The Coastal Post - December, 1998

New Bill Allows Feds To Steal Cash Warns Libertarian Party

by Net

WASHINGTON, DC -- It may soon be a crime to get on a plane or drive down the highway in America with too much money, the Libertarian Party warned last month.

That's because a bill before the Senate Judiciary Committee would allow police to assume that anyone traveling with more than $10,000 in cash in so-called "drug transit areas" is a drug dealer- and confiscate all their money.

"Tourists and business travelers, take note: You may soon have to fear being mugged by your own government," warned Steve Dasbach, Libertarian Party national director.

"Your government wants the power to label you a criminal and seize all your money with no proof that you've committed a crime. In other words, your government is about to give police a license to steal."

The bill in question -- the Drug Currency Forfeitures Act-is sponsored by Senators Max Cleland (D-GA) and Charles Grassley (R-IA). The senators say their bill is designed to "hit drug dealers where it hurts the most: In the wallet."

The bill allows police to seize cash from any American traveling through a drug transit area -- defined as an airport, highway, or port of entry -- and would force citizens to go to court to try to get the money back.

"Accusations without proof? Punishments without trials? Welcome to America in 1998," said Dasbach. "With this bill, two U.S. Senators want to gut the Constitution -- and strip away fundamental rights like the presumption of innocence and the right to carry money without having to explain your actions to the government."

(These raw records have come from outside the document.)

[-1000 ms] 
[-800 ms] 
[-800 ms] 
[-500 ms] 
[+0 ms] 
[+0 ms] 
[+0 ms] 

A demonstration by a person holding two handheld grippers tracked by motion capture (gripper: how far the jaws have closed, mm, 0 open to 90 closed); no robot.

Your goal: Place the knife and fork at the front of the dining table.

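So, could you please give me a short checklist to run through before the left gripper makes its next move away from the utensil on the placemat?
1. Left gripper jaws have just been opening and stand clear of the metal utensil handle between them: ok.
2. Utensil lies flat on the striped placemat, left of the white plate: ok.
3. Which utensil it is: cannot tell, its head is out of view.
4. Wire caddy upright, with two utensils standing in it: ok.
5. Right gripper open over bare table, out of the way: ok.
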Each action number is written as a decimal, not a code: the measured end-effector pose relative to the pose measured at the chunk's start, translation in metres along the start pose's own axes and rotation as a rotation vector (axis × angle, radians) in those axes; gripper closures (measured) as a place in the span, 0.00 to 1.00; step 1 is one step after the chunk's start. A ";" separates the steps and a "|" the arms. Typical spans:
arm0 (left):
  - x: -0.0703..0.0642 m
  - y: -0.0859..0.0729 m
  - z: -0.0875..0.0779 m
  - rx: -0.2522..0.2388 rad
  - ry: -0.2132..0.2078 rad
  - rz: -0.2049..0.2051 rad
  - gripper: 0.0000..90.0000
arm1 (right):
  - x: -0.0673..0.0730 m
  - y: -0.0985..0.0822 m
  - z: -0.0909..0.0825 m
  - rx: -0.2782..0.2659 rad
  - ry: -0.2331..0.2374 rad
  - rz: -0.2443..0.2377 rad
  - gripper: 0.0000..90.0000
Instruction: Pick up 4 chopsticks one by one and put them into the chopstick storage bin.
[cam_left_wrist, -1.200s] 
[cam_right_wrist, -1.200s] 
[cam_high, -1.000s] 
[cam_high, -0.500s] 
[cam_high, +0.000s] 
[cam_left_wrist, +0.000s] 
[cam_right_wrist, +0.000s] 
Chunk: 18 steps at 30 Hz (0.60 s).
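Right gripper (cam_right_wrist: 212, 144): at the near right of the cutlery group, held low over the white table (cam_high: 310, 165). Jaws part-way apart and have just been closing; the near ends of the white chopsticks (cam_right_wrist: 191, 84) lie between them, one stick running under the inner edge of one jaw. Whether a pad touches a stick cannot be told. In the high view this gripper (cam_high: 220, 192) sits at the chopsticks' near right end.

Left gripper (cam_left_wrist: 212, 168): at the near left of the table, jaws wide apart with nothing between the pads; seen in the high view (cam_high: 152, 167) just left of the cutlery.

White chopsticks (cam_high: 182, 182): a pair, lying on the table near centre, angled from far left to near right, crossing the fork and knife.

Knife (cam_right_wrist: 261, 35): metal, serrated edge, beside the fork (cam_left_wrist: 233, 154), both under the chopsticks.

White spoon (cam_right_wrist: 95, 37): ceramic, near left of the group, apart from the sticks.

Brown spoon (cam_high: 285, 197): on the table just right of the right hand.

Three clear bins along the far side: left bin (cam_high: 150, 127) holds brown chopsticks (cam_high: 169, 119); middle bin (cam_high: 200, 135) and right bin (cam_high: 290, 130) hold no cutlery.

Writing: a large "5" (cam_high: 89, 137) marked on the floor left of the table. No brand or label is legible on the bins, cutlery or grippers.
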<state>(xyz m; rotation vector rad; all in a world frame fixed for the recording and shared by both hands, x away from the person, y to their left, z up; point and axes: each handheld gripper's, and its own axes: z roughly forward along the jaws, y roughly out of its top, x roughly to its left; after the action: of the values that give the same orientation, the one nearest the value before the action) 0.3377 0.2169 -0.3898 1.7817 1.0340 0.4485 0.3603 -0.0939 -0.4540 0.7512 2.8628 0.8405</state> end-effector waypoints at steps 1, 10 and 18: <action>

One of the most repugnant provisions of the bill, Dasbach said, is that people who want their money back will face a "refutable presumption" of guilt. In other words, they most prove they are innocent.

"Senator Cleland complained that courts frequently throw out money-laundering cases for lack of evidence, so his innovative solution was to stop requiring evidence-and simply allow police to steal your money," Dasbach said. "Instead of the government proving that you are guilty, you must prove that you are innocent."

But why would anyone carry around $10,000 in cash, if they're not a drug dealer?

"It's none of the government's business-period," Dasbach said. "The idea that any American should have to explain to the police where their money came from is offensive, and the idea that the police can pocket your money if they don't like your answers is downright criminal."

In previous well-documented cases, he noted, the government has seized money from a business traveler who had planned major cash purchases for his company, and from a foreign-born American who was bringing cash to relatives in another country. In both cases, the courts ruled that the seizure was improper, and the victims got most of their money back from the government.

This bill would reverse those kinds of cases, Dasbach predicted, by essentially creating a new type of crime: Driving While Rich and Flying While Affluent-all in the name of the War on Drugs.

"What the Drug Currency Forfeitures Act really shows is that once again, the War on Drugs has become an all-purpose excuse for a War on Your Rights, such as the right to a fair trial and the right to get on an airplane or drive down the highway without having to explain yourself to a policeman," Dasbach said. "If Americans don't put a stop to this, the politicians will not only steal all our money-they will also steal all our Constitutional rights."